Regardless of beliefs/misconceptions held by parents, even by the students themselves, only 4%-5% of high school athletes will ever play a sport in college.  Of those that play for their school, only D1 athletes will receive a “full ride” and those rides are limited to 6 sports – basketball and football for men, basketball, gymnastics, tennis, and volleyball for women. 

Those rides are further limited by the number of scholarships a school is permitted to award, as well as the scholarships that may be available in any given year.  All other collegiate athletes receive either partial or no athletic scholarship money.

So, let’s avoid those myths and misconceptions…

Myth 1: Every athletic scholarship is a full ride. 

The average athletic scholarship is less than the annual cost-of-attendance ($18,000).  All sports other than those mentioned above are considered “equivalency” sports.  This means the coach can divide available money among players, without restriction on who can receive how much.  Further, while D1 schools may provide multi-year scholarships, the vast majority are year-to-year and may not be renewed.
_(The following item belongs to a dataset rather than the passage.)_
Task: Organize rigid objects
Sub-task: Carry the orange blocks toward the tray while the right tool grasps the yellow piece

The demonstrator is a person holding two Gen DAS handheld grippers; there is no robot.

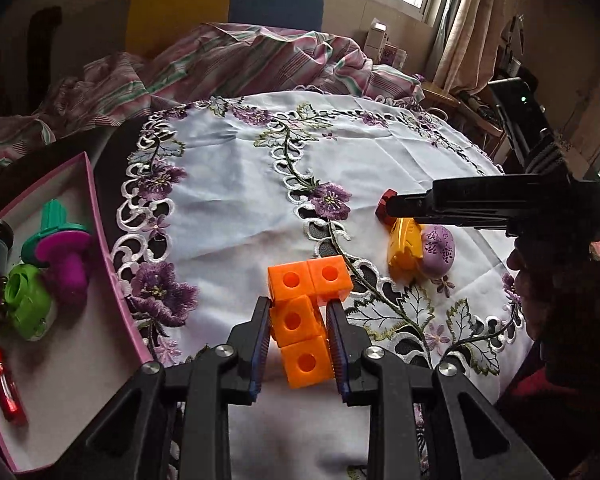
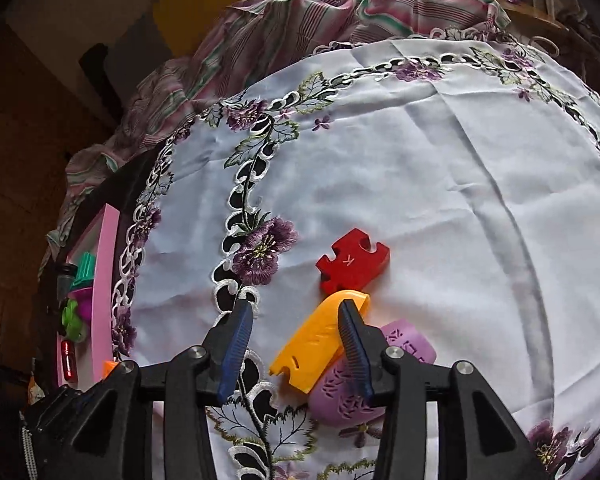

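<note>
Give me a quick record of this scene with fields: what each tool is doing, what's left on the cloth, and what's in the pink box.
left tool: shut on orange block piece
right tool: open, over yellow piece
on cloth: red puzzle piece, yellow piece, purple oval
pink box: green, magenta, teal toys, red tube

The tabletop [image 1: 228, 184] is being looked down on steeply and closely from behind the left gripper [image 1: 299, 324], with the window being faced. The same tabletop is being viewed from behind the right gripper [image 2: 296, 336], nearer still. The yellow piece [image 2: 316, 344], the red piece [image 2: 352, 264] and the pink box [image 1: 100, 240] are being shared by both views.
</note>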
Myth 2: Scholarships are available only for Football, Basketball, and Baseball.

Not true.  Partial scholarships are available for a multitude of sports.  Families should weigh partial athletic scholarships against other financial aid offers.  Families may receive more in need-based financial aid then through an athletic scholarship.  An athletic scholarship may not be in the best financial interests of the family.

Myth 3: Scholarships are only available at the D1 level.

Also untrue.  Athletic scholarships are available at the D2, NAIA, and Junior College levels.  Even D3 makes merit-based, not-athletic scholarships available to prospective athletes.

Myth 4:  Good grades aren’t needed.

Good high school grades are a must.  Students signing a Letter of Intent face many stipulations, including the need to maintain a minimum GPA and to exhibit good conduct.  Let’s face it, the school is paying the student to play, providing education, food, room, board, etc.  Coaches won’t recruit athletes they believe may not do well in college and high school grades can be a good measurement of future success. 

Myth 5: College coaches will contact players.

They may, but more than likely they will not.  Coaches face a number of restrictions on how, when, and how often they may contact a player.  There is no limitation on how often a student or his high school/club/travel coach can contact the college coach.  A failure to communicate can be tied to a number of reasons, from looking at the wrong school for you, it’s the wrong program, or the coach is prohibited from making contact.  The burden is on the player to market themselves.